Saturday, April 25, 2015

What is qi? This question seems to haunt the study of the internal martial arts.  Some practitioners take the view that the mention of qi in traditional training methods is a quaint and antiquated concept with no practical application. I disagree. The masters of old were often sparse in their instruction - they did not throw out useless concepts.

My own introduction to qi came through Chen style TaiChi and Qigong, pressure point fighting in Ryukyu Kempo and from the study of several holistic healing modalities based on TCM (Traditional Chinese Medicine). Because my initial exposure to internal healing and martial arts was nearly simultaneous, they have served to support each other and have provided a better perspective in understanding qi. That is the perspective I want to share here.

The first thing to understand about TCM is that it is based on the holistic philosophy of Taoism. And, that modern quantum physics finds a great deal in common with Taoism. At the root of both is the common principle that “everything is energy”. This single concept unites matter and energy for the physicist (E=MC2) and the “ten thousand things” of creation for the Taoist. Everything that exists, - solid, liquid or gas – thought, feeling and emotion – alive or not, is ultimately understood through the atomic and subatomic energy states. Everything is energy, and energy and its expressions are the language of both TCM and the internal martial arts. We are either restoring energy balance (healing) or creating an energy imbalance (martial).

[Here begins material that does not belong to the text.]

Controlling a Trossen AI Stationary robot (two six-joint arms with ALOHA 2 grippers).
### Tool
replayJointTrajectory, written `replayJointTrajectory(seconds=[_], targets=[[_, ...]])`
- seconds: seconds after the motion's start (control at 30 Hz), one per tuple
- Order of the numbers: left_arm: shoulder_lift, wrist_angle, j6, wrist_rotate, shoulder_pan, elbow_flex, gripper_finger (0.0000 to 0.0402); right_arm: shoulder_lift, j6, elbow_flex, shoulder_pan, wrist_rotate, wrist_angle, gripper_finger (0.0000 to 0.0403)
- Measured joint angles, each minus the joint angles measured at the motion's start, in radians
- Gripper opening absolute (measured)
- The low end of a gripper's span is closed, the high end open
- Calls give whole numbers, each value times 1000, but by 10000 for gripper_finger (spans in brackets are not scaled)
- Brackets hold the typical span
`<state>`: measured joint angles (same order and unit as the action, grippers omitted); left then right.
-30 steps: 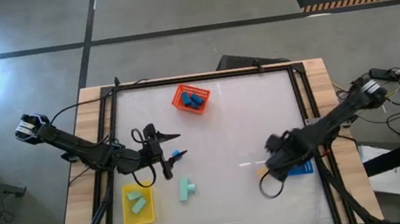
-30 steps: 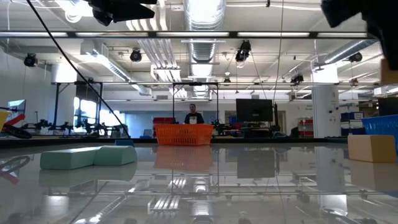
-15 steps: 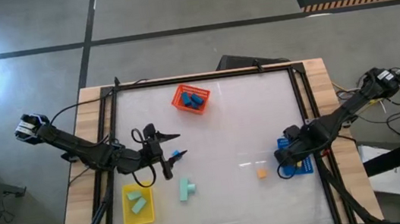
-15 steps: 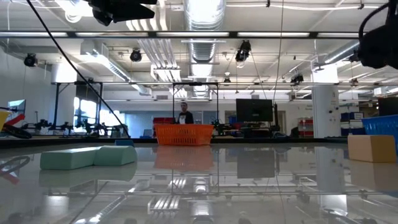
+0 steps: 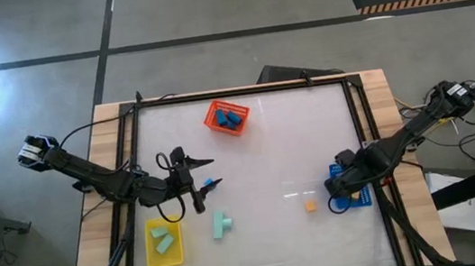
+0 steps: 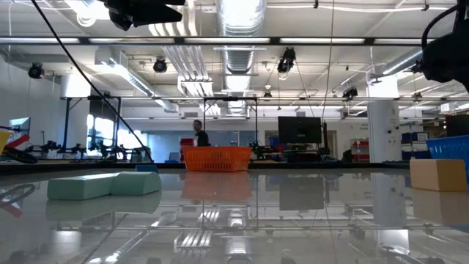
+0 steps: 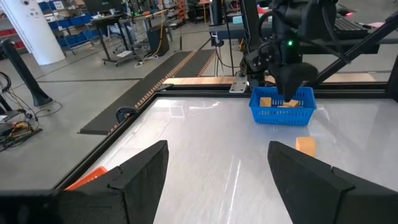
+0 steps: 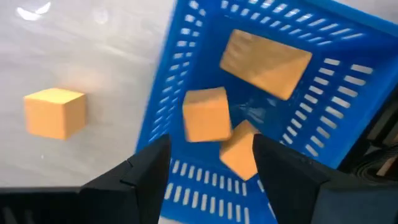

In TCM the term “qi” is used to define a very broad range of energy and information combinations. Basically, qi is a communication medium. It has two major parts – energy (wave form) and information (data / instructions carried on/in/by the wave form). It is “life force”? Yes, because it carries energy and information between the body’s organs and cells that sustain life. This sounds like the body’s central nervous system doesn’t it? It is. TCM sees no separation between the digital central nervous system and the analog “current of injury / repair” that flows through the meridian system. The general term “qi” is holistic as it relates to all the body’s energy systems.

Specific to TCM the overall term qi may describe the body’s three treasures (jing, qi, shen) as different qi states and at the same time be descriptive of the central qi state associated with the middle dantian. Qi can be prenatal (yuan qi) or post natal (zheng qi). Post natal qi could be food qi (gu qi) or “air qi”. There is also meridian qi (jing luo qi) and organ qi (zang fu qi) and so it goes, with many divisions and types of qi. Each type of qi represents different combinations of energy and information specific to their function.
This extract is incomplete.